## [EXERCISE INPUTS]
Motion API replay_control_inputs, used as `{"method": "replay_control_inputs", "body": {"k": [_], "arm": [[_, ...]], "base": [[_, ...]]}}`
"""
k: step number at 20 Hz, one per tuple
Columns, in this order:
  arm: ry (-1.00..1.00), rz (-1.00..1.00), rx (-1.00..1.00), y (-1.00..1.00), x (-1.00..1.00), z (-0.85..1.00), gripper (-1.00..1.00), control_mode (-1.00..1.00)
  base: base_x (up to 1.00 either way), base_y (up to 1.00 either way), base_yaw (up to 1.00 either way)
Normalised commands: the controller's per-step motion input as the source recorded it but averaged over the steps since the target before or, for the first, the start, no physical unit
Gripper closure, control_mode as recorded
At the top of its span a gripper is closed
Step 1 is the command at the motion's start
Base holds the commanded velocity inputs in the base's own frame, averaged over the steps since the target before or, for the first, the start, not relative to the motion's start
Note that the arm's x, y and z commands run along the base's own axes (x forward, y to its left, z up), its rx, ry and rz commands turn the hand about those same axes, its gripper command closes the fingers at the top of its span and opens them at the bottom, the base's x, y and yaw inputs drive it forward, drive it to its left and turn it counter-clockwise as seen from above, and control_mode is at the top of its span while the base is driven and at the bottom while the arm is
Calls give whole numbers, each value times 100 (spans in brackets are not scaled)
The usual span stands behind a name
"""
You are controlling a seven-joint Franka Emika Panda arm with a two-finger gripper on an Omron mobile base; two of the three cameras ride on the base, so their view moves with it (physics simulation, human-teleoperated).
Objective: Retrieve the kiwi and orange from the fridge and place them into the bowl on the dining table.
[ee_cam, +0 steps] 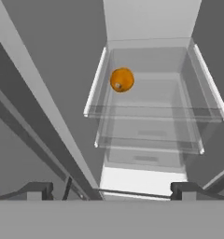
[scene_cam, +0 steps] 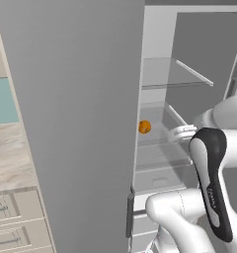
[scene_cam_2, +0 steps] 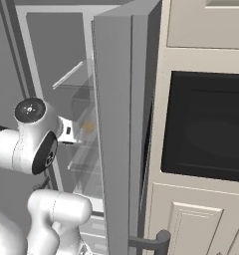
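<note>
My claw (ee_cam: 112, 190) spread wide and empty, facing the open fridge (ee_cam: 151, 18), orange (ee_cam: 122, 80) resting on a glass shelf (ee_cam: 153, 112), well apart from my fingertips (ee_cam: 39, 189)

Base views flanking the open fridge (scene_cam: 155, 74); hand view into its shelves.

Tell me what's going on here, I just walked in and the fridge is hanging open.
A white robot arm is reaching into the open fridge. An orange sits on a glass shelf inside, towards its left side as the hand view shows it. The pincer is open and empty, still short of the orange and touching nothing. No fruit has been picked up yet.
</note>
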Motion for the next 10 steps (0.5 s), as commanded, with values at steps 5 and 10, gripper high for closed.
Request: {"method": "replay_control_inputs", "body": {"k": [5, 10], "arm": [[0, 4, 0, 26, 52, -55, -100, -100], [0, 1, 0, 9, 48, -35, -100, -100]], "base": [[0, 0, 0], [0, 0, 0]]}}
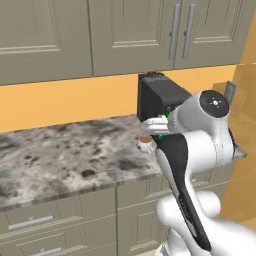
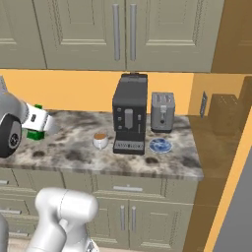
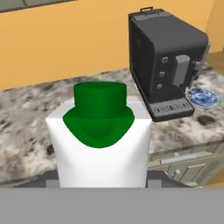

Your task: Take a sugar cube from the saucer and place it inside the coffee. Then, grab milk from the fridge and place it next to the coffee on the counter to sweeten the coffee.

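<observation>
My hand holds the milk between half-parted jaws, the carton upright with its green cap on top, out over the left stretch of the worktop and above its surface; whether the carton's base touches the stone I cannot tell. What the coming move turns on, as I judge it, is that the coffee stands to the right of my hand in the right base view, well apart from it, just beside the left of the black coffee machine and about midway between the worktop's back wall and its front edge, so the carton has to travel along the worktop's length and come down in the bare stone beside the cup. The saucer, blue-and-white and flat, lies past the machine on its right, in front of the toaster. The milk is a squarish white body with smooth faces and a round green cap; the cup is small, white and glossy with brown liquid at the brim; the worktop is mottled grey-brown stone
</observation>
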Robot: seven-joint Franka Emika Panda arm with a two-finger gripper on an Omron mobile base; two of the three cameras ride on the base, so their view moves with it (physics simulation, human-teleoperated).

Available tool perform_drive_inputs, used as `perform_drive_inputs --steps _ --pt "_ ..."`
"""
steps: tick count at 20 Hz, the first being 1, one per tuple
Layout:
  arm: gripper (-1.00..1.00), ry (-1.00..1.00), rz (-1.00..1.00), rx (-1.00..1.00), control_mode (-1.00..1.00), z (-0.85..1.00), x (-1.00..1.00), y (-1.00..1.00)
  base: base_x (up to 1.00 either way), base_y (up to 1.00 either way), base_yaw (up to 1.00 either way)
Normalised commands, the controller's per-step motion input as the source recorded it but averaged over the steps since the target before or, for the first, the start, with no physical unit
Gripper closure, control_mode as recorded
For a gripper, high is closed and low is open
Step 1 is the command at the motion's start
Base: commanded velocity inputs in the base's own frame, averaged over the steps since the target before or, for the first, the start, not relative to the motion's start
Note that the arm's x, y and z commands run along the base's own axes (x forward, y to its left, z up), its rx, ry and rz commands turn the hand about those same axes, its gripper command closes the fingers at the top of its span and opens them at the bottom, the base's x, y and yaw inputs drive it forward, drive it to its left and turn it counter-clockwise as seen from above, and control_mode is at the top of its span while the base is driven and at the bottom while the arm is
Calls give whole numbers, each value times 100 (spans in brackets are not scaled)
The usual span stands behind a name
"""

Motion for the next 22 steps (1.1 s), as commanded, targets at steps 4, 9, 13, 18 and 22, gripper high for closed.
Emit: perform_drive_inputs --steps 4,9,13,18,22 --pt "100 14 -62 -3 -100 -51 37 87 0 0 0" --pt "100 10 -50 -18 -100 -56 92 30 0 0 0" --pt "100 0 -29 -31 -100 -50 100 -11 0 0 0" --pt "100 2 -17 -17 -100 -36 75 -11 0 0 0" --pt "100 5 -2 -6 -100 -25 58 -2 0 0 0"
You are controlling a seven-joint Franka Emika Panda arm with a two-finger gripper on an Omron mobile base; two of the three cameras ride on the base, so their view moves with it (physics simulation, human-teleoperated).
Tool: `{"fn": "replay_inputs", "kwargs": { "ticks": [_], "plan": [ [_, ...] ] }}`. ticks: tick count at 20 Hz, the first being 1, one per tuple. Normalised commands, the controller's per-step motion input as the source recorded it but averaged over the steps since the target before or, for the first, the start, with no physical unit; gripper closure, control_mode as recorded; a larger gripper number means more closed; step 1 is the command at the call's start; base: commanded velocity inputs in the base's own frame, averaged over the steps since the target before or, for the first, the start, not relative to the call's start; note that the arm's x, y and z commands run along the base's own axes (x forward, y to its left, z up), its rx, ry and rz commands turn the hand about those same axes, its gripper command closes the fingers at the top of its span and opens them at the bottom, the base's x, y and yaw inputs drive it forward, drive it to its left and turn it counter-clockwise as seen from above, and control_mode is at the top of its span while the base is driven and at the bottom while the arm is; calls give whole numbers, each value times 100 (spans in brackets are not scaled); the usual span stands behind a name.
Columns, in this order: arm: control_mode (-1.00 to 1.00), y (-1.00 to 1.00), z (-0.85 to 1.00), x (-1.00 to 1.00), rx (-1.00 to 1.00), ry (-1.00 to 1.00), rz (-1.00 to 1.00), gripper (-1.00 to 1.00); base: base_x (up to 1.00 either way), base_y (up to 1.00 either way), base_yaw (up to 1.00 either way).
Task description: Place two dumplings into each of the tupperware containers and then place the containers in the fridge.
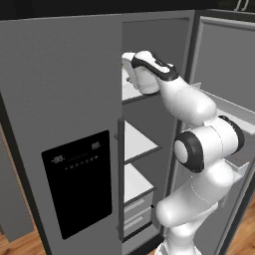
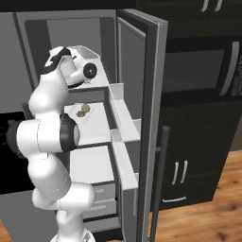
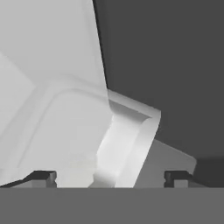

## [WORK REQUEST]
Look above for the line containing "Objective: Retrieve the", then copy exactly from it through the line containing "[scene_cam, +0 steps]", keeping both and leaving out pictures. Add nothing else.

## [ANSWER FOR THE TASK]
Objective: Retrieve the kiwi and orange from the fridge and place them into the bowl on the dining table.
[ee_cam, +0 steps] 
[scene_cam, +0 steps] 

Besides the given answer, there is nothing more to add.